Your example pattern, H*o doesn't match your example string at all, unless Java's regexp syntax is quite different from the syntaxes I know. Do you mean you want to match H.*o or (Hello)* ? H.*o matches the entire string, so there'll be only one match.

DBQ
December 20th, 2008, 10:12 PM
I want to match ALL substrings which begin with H and end with o.

mssever
December 20th, 2008, 10:49 PM
Perhaps this Ruby example might push you in the right direction (I don't know Java regexps):

str = "HelloHelloHelloHiHello"
a = [] # array to collect the matches
offset = 0
while offset < str.length
# str[offset..str.length] returns a substring beginning at offset and extending to the
# end of the string
#
# *? is a non-greedy match operator in Ruby
match = str[offset..str.length].match /H.*?o/
if match
a.push match[0]
offset += match.offset(0)[1]
else
break
end
end

puts a.inspect # prints ["Hello", "Hello", "Hello", "HiHello"]

DBQ
December 20th, 2008, 10:52 PM
Perhaps this Ruby example might push you in the right direction (I don't know Java regexps):

str = "HelloHelloHelloHiHello"
a = [] # array to collect the matches
offset = 0
while offset < str.length
# str[offset..str.length] returns a substring beginning at offset and extending to the
# end of the string
#
# *? is a non-greedy match operator in Ruby
match = str[offset..str.length].match /H.*?o/
if match
a.push match[0]
offset += match[0].length
else
break
end
end


*SIGH*. Yes, I know this is very easy in Perl (and aparently in Ruby). However, I am using Java - the regular expressions here are not as powerful it seems. But thanks for the help though.

mssever
December 20th, 2008, 11:00 PM
*SIGH*. Yes, I know this is very easy in Perl (and aparently in Ruby). However, I am using Java - the regular expressions here are not as powerful it seems. But thanks for the help though.
But if you can get one match, you can write a loop to operate on a substring and iteratively collect the matches. Or does Java not have a non-greedy match operator?

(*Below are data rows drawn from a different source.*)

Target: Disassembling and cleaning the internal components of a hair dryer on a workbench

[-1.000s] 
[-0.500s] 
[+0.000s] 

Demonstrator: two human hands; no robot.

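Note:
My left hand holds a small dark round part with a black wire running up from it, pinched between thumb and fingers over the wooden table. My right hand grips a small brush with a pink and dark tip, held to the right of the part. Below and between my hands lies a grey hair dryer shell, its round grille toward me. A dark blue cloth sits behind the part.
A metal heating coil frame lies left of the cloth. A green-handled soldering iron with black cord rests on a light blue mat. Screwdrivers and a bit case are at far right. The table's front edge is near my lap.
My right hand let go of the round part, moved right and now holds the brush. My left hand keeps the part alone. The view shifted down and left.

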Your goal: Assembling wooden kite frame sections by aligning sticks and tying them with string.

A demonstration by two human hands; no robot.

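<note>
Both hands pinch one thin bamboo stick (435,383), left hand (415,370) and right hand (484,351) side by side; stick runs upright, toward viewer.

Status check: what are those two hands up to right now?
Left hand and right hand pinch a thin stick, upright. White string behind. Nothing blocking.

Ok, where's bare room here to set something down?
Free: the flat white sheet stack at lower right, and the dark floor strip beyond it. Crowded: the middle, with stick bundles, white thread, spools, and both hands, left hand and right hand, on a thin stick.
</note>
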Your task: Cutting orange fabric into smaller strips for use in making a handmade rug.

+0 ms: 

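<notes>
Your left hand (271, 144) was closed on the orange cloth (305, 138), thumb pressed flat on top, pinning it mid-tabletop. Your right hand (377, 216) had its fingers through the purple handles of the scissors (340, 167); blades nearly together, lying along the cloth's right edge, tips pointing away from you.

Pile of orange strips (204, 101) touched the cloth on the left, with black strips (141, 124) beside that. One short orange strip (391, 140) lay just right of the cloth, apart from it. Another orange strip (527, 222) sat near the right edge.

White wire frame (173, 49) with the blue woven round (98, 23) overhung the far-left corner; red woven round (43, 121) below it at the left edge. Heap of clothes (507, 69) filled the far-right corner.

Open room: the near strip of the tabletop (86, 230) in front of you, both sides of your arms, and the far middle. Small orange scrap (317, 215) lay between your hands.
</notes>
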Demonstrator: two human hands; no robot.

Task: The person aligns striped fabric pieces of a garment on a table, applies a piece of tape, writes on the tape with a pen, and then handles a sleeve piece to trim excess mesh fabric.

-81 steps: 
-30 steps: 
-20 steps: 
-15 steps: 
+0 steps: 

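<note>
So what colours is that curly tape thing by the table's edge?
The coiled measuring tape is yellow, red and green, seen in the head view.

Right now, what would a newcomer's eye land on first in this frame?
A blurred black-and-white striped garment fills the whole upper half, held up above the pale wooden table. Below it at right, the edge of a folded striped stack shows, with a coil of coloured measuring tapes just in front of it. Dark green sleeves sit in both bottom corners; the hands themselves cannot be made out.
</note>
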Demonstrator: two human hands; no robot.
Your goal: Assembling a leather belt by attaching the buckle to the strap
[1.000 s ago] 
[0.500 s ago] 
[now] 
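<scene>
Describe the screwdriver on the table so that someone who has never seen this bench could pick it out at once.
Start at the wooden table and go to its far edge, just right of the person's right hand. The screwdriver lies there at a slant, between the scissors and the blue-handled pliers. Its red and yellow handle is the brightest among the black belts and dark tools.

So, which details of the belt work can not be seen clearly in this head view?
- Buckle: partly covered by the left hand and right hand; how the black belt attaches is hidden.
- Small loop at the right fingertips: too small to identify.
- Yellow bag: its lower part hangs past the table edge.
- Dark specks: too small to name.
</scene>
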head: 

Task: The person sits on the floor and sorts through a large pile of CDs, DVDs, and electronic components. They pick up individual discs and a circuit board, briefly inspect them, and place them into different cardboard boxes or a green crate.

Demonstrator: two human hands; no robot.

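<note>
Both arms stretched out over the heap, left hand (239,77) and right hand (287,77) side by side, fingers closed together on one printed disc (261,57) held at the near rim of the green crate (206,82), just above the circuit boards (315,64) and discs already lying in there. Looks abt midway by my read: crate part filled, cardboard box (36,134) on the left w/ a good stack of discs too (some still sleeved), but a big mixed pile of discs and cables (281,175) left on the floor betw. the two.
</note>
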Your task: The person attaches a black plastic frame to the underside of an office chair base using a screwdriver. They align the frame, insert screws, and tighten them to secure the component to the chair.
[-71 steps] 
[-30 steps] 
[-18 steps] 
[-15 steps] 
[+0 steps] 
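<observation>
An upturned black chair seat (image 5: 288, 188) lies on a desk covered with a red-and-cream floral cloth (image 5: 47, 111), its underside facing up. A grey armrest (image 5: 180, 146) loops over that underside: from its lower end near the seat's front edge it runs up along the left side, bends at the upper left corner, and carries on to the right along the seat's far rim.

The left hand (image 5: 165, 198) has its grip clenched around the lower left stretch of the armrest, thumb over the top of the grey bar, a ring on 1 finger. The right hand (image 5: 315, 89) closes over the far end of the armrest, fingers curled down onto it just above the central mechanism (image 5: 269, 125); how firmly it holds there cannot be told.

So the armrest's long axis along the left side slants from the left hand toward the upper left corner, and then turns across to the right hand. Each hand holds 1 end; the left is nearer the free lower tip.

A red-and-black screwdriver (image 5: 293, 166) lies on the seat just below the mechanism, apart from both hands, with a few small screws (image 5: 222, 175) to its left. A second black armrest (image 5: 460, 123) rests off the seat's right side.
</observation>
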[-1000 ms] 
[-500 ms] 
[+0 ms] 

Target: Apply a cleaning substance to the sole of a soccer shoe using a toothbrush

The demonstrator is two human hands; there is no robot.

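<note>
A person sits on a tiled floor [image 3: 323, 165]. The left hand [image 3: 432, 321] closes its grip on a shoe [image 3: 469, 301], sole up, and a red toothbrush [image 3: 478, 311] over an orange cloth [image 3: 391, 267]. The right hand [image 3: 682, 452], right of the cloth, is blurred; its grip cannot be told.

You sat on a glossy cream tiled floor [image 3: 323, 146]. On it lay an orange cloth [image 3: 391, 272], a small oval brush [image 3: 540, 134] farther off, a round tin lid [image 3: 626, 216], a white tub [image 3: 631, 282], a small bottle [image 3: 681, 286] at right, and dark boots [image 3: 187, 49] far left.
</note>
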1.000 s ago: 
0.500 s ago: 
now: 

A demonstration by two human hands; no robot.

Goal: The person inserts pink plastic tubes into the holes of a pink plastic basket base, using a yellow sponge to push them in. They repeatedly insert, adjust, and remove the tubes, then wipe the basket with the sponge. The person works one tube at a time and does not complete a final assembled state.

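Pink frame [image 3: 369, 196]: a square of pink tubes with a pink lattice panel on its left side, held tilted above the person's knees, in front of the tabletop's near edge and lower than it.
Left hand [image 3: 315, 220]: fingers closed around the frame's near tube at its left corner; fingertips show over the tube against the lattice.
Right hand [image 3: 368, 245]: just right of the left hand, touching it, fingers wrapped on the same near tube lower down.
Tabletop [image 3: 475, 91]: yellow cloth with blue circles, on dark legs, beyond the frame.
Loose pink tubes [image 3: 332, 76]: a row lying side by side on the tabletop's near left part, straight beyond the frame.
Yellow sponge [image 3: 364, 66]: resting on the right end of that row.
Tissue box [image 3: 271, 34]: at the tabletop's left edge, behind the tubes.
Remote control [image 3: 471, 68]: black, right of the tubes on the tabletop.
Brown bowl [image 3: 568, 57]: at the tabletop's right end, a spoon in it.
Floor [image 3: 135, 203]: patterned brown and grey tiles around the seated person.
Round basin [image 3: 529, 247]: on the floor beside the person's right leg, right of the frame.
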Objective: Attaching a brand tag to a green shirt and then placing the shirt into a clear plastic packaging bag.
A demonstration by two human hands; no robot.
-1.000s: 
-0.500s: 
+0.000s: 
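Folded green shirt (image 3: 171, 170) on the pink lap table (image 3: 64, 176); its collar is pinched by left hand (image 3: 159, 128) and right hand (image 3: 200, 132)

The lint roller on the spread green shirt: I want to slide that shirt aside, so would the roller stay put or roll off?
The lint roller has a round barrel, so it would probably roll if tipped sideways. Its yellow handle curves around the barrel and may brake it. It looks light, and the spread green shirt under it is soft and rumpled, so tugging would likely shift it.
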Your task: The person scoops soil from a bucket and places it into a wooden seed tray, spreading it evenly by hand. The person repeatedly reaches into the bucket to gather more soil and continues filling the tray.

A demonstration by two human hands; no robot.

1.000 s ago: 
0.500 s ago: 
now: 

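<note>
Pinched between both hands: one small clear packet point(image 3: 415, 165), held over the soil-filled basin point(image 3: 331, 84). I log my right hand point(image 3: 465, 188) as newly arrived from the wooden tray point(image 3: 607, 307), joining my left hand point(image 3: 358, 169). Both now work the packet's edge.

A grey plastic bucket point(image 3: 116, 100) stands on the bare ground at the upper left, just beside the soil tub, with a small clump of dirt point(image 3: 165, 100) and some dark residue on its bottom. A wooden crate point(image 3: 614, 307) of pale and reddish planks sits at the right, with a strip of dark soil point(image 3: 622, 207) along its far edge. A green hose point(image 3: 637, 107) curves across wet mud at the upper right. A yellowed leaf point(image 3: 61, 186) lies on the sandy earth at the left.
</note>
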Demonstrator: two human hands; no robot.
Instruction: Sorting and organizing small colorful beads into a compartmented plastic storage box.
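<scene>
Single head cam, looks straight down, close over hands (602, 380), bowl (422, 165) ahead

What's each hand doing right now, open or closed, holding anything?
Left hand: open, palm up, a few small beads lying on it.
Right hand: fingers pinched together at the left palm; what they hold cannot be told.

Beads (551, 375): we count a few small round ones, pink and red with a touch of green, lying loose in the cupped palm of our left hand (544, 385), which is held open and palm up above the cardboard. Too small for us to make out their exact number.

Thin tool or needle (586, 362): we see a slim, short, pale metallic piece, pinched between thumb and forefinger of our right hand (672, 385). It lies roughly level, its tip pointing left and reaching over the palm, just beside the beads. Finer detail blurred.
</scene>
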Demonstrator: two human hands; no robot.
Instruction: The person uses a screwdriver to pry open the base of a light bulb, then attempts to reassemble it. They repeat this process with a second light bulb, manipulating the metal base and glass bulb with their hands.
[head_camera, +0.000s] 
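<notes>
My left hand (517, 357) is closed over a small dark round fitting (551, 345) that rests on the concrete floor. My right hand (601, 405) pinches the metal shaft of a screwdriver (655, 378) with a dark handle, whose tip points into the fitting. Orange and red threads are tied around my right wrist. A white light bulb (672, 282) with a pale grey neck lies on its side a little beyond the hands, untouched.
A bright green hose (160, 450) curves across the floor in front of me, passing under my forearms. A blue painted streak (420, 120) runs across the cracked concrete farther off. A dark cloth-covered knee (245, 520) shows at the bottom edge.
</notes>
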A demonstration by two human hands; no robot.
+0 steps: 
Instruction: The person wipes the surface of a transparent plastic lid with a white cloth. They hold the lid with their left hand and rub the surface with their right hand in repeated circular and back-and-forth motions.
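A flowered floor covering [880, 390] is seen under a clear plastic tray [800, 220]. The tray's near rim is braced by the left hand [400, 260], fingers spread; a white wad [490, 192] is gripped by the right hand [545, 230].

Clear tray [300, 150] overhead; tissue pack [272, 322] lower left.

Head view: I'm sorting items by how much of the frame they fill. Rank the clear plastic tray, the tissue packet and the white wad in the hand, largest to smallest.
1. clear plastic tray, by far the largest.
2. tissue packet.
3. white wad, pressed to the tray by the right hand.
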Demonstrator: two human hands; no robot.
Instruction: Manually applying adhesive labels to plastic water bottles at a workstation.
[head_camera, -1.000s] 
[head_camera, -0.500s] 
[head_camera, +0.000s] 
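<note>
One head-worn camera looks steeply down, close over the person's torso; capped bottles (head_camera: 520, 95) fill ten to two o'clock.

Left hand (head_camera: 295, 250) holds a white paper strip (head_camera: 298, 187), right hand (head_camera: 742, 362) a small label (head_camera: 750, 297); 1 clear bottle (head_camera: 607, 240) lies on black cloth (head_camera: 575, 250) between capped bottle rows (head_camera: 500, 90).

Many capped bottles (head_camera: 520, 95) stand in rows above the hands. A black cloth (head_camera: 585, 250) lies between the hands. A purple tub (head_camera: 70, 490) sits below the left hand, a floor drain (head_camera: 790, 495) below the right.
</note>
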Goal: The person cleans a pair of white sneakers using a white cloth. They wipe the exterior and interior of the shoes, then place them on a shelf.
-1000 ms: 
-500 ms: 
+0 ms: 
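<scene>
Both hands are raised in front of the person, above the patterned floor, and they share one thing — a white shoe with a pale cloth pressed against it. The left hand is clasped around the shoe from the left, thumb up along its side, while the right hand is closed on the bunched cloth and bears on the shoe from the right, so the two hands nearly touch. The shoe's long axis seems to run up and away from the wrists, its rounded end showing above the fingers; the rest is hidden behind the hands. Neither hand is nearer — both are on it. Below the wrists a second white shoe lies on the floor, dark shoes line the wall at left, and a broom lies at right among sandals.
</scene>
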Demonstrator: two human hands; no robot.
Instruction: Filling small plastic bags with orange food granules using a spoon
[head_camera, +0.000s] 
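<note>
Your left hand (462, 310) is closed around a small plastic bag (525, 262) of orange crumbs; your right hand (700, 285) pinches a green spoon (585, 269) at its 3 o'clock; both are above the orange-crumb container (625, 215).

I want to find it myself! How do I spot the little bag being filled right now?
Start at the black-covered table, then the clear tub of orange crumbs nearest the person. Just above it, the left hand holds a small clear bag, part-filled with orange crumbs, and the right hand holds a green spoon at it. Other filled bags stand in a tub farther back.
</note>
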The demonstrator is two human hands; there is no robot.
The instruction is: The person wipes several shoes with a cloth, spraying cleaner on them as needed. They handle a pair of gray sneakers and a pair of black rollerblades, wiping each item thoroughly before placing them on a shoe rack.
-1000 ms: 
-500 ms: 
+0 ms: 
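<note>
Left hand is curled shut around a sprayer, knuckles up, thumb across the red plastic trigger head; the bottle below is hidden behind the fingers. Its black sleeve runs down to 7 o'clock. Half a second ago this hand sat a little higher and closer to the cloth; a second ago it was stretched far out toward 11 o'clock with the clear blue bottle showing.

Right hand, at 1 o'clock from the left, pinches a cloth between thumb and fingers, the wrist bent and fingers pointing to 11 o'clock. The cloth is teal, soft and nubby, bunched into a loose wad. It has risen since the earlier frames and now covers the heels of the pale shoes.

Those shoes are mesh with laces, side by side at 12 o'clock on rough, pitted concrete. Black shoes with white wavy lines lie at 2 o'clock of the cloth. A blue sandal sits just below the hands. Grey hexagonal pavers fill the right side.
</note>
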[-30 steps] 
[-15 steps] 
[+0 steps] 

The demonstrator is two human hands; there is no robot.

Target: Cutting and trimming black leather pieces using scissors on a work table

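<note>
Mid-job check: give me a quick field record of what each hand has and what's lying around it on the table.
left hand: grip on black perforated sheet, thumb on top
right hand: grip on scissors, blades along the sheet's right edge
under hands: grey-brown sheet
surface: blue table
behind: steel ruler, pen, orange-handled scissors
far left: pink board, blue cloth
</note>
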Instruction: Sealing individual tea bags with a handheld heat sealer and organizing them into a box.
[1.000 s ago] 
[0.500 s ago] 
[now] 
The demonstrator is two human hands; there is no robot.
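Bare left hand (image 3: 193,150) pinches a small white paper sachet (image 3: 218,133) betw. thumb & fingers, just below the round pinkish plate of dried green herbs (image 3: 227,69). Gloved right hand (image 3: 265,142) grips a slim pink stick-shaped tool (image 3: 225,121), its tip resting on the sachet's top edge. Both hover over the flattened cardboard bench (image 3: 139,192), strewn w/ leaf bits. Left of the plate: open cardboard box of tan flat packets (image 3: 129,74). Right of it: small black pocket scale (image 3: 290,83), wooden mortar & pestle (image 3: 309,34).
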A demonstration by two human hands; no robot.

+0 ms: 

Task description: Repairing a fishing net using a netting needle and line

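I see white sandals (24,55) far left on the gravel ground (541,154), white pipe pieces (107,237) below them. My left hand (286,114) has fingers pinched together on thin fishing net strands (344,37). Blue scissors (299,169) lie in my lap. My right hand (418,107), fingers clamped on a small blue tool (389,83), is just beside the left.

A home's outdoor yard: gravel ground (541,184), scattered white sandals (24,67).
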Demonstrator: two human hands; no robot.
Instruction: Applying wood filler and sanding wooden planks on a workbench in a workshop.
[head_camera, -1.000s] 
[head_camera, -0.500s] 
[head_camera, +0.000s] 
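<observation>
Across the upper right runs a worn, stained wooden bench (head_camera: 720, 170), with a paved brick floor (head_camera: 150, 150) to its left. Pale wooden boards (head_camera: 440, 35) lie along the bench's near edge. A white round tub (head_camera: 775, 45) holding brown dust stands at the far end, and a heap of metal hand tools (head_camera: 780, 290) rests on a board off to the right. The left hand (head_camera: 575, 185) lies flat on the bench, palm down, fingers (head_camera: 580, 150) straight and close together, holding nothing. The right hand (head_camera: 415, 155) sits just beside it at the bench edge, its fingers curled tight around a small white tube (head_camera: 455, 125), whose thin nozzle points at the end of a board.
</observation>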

EDIT: I fixed a bug in my earlier post related to how I was computing offsets.

bobrocks
December 21st, 2008, 12:56 AM
I have gotten a bit confused over this thread, if you want all occurances of the substring H<something>o then


import java.util.regex.*;

public class RegExTest {

public static void main(String[] args) {

String r = "h(.*?)o";

Pattern p = Pattern.compile(r);
Matcher m = p.matcher("helloheffpdlohellohellohello");

while (m.find()) {
System.out.println("outer : " + m.group(0));
System.out.println("inner : " + m.group(1));
}
}
}



output


outer : hello
inner : ell
outer : heffpdlo
inner : effpdl
outer : hello
inner : ell
outer : hello
inner : ell
outer : hello
inner : ell


should be fine. Java's regex is not bad, it's pretty complete and pretty fast, it's just a little verbose

DBQ
December 21st, 2008, 01:56 AM
Is there a way to generalize this? What if I want to get ALL occurrences of a substring in a string which matches a certain regex?

DBQ
December 21st, 2008, 02:14 AM
What I am trying to do is this. Lets say I have a list like this:

A(a,b),m,H(b,v),I(m,l),l

Each element is either a tuple (ie A(a,b), H(b,v)...) or a non-tuple (ie m and l). I am trying to develop a regular expression to find and extract each tuple and non-tuple, and know which one I extracted.